* [Given data]:
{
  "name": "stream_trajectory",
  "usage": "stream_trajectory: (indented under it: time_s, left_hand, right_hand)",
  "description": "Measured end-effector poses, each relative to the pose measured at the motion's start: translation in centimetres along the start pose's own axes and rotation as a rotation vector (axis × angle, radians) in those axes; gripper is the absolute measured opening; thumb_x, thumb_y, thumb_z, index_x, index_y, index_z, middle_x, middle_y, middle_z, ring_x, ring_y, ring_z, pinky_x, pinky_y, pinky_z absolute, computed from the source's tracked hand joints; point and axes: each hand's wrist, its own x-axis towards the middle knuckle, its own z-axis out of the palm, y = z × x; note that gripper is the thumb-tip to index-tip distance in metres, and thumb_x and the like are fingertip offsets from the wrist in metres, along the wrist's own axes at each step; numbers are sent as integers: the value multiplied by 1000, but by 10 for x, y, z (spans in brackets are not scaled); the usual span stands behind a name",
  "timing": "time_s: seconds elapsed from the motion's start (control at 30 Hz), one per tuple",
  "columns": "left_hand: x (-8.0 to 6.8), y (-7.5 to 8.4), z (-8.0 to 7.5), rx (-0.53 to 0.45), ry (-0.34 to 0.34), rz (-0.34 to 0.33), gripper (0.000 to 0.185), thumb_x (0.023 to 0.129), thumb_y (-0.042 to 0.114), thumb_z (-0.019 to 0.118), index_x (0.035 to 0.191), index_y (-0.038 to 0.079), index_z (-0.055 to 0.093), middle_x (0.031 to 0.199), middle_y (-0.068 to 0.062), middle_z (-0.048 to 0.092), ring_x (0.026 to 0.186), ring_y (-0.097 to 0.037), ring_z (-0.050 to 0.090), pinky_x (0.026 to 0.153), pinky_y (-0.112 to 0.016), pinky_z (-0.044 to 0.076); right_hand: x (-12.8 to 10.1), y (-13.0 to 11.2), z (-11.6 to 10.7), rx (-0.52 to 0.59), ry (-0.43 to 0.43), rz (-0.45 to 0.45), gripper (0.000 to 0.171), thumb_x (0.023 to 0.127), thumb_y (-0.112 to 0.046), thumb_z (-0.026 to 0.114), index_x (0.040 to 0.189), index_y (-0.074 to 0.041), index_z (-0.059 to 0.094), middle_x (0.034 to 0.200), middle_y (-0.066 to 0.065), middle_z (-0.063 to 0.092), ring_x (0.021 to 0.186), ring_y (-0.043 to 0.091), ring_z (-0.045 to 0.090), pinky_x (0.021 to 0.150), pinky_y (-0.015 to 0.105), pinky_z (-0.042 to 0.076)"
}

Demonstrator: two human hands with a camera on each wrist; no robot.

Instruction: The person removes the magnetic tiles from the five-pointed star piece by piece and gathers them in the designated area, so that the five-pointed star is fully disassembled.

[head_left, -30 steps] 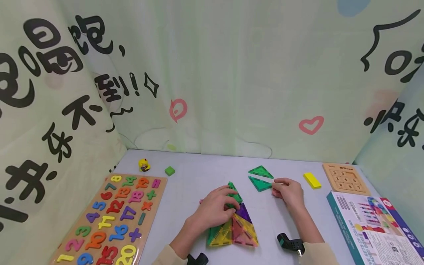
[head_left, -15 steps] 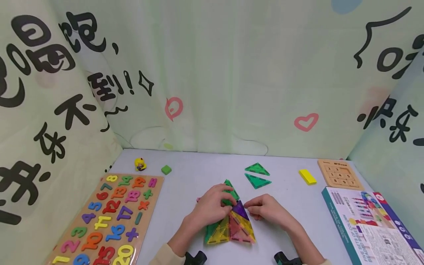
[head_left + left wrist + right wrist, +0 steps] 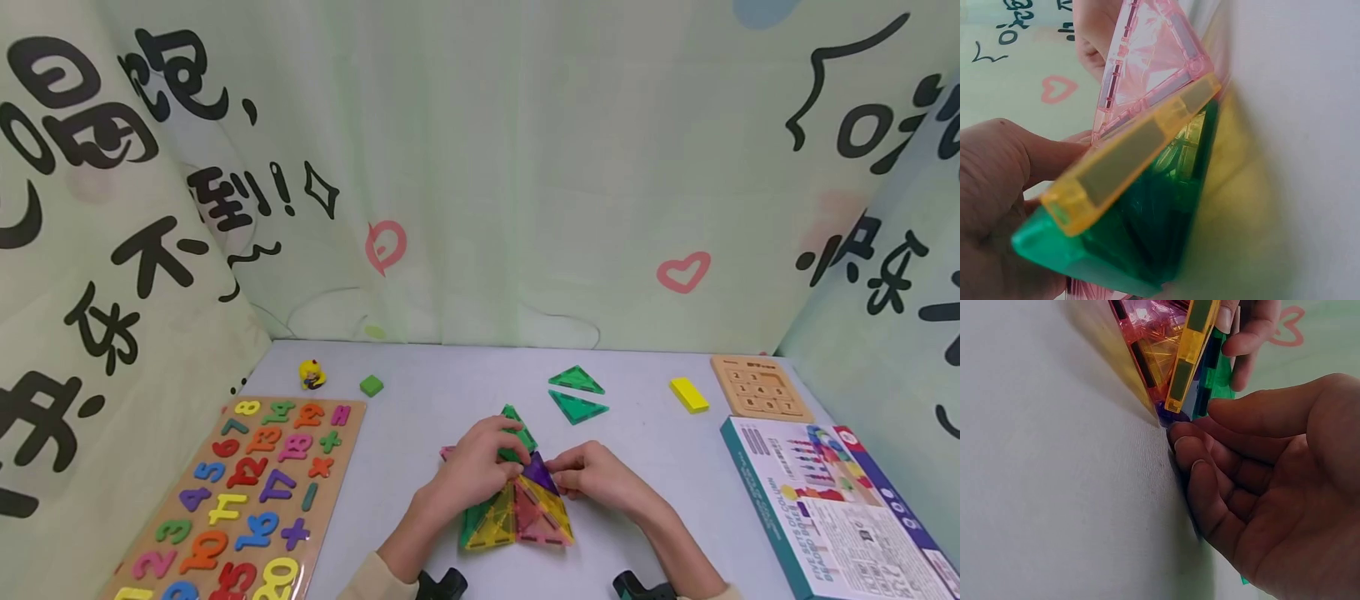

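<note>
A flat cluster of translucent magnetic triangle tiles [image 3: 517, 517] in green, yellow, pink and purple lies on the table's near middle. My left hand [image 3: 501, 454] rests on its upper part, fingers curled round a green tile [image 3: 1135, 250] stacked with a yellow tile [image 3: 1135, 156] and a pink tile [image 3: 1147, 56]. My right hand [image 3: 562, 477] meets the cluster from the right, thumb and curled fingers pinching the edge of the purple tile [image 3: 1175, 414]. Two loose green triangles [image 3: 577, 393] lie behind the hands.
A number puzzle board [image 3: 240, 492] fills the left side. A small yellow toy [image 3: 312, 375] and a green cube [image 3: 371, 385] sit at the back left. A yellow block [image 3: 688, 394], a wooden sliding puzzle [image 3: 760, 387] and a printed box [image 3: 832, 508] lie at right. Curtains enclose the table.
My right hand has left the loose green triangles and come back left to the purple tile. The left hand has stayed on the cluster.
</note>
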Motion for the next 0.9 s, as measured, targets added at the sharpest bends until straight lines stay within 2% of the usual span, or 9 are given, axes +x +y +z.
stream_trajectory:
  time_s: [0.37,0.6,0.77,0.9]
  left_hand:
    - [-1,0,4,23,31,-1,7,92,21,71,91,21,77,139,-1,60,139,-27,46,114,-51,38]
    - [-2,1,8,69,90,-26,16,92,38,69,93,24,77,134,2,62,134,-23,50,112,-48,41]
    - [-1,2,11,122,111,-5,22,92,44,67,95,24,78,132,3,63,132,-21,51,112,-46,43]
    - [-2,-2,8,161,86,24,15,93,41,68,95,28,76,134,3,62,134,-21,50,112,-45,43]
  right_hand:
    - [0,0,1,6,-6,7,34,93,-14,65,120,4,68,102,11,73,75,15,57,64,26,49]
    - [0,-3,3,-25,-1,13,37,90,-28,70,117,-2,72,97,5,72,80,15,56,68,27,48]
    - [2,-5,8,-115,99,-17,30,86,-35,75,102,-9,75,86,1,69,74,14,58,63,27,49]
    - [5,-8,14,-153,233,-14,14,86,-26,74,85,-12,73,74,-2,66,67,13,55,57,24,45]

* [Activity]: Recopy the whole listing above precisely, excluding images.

* [Written response]:
{
  "name": "stream_trajectory",
  "usage": "stream_trajectory: (indented under it: time_s, left_hand, right_hand)",
  "description": "Measured end-effector poses, each relative to the pose measured at the motion's start: translation in centimetres along the start pose's own axes and rotation as a rotation vector (axis × angle, radians) in those axes; gripper is the absolute measured opening; thumb_x, thumb_y, thumb_z, index_x, index_y, index_z, middle_x, middle_y, middle_z, ring_x, ring_y, ring_z, pinky_x, pinky_y, pinky_z absolute, computed from the source's tracked hand joints; point and axes: each hand's wrist, its own x-axis towards the middle knuckle, its own z-axis out of the palm, y = z × x; note that gripper is the thumb-tip to index-tip distance in metres, and thumb_x and the like are fingertip offsets from the wrist in metres, along the wrist's own axes at each step; numbers are sent as integers: the value multiplied by 1000, but by 10 for x, y, z (spans in brackets are not scaled); the usual span stands behind a name",
  "timing": "time_s: seconds elapsed from the motion's start (control at 30 Hz), one per tuple",
  "columns": "left_hand: x (-8.0 to 6.8), y (-7.5 to 8.4), z (-8.0 to 7.5), rx (-0.53 to 0.45), ry (-0.34 to 0.34), rz (-0.34 to 0.33), gripper (0.000 to 0.185), thumb_x (0.023 to 0.129), thumb_y (-0.042 to 0.114), thumb_z (-0.019 to 0.118), index_x (0.035 to 0.191), index_y (-0.038 to 0.079), index_z (-0.055 to 0.093), middle_x (0.031 to 0.199), middle_y (-0.068 to 0.062), middle_z (-0.048 to 0.092), ring_x (0.026 to 0.186), ring_y (-0.097 to 0.037), ring_z (-0.050 to 0.090), pinky_x (0.026 to 0.153), pinky_y (-0.112 to 0.016), pinky_z (-0.044 to 0.076); right_hand: x (-12.8 to 10.1), y (-13.0 to 11.2), z (-11.6 to 10.7), rx (-0.52 to 0.59), ry (-0.43 to 0.43), rz (-0.45 to 0.45), gripper (0.000 to 0.171), thumb_x (0.023 to 0.127), thumb_y (-0.112 to 0.046), thumb_z (-0.026 to 0.114), index_x (0.040 to 0.189), index_y (-0.074 to 0.041), index_z (-0.059 to 0.094), middle_x (0.034 to 0.200), middle_y (-0.066 to 0.065), middle_z (-0.063 to 0.092), ring_x (0.021 to 0.186), ring_y (-0.043 to 0.091), ring_z (-0.045 to 0.090), pinky_x (0.021 to 0.150), pinky_y (-0.015 to 0.105), pinky_z (-0.042 to 0.076)"
}

Demonstrator: two human hands with a camera on each wrist; no robot.

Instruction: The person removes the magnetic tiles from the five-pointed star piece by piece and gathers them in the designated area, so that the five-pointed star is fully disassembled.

[head_left, -30 steps] 
[head_left, -15 steps] 
[head_left + left wrist + right wrist, +0 steps] 

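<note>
A flat cluster of translucent magnetic triangle tiles [image 3: 517, 517] in green, yellow, pink and purple lies on the table's near middle. My left hand [image 3: 501, 454] rests on its upper part, fingers curled round a green tile [image 3: 1135, 250] stacked with a yellow tile [image 3: 1135, 156] and a pink tile [image 3: 1147, 56]. My right hand [image 3: 562, 477] meets the cluster from the right, thumb and curled fingers pinching the edge of the purple tile [image 3: 1175, 414]. Two loose green triangles [image 3: 577, 393] lie behind the hands.
A number puzzle board [image 3: 240, 492] fills the left side. A small yellow toy [image 3: 312, 375] and a green cube [image 3: 371, 385] sit at the back left. A yellow block [image 3: 688, 394], a wooden sliding puzzle [image 3: 760, 387] and a printed box [image 3: 832, 508] lie at right. Curtains enclose the table.
My right hand has left the loose green triangles and come back left to the purple tile. The left hand has stayed on the cluster.
</note>
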Motion for the next 0.9 s, as measured, targets added at the sharpest bends until straight lines stay within 2% of the usual span, or 9 are given, axes +x +y +z.
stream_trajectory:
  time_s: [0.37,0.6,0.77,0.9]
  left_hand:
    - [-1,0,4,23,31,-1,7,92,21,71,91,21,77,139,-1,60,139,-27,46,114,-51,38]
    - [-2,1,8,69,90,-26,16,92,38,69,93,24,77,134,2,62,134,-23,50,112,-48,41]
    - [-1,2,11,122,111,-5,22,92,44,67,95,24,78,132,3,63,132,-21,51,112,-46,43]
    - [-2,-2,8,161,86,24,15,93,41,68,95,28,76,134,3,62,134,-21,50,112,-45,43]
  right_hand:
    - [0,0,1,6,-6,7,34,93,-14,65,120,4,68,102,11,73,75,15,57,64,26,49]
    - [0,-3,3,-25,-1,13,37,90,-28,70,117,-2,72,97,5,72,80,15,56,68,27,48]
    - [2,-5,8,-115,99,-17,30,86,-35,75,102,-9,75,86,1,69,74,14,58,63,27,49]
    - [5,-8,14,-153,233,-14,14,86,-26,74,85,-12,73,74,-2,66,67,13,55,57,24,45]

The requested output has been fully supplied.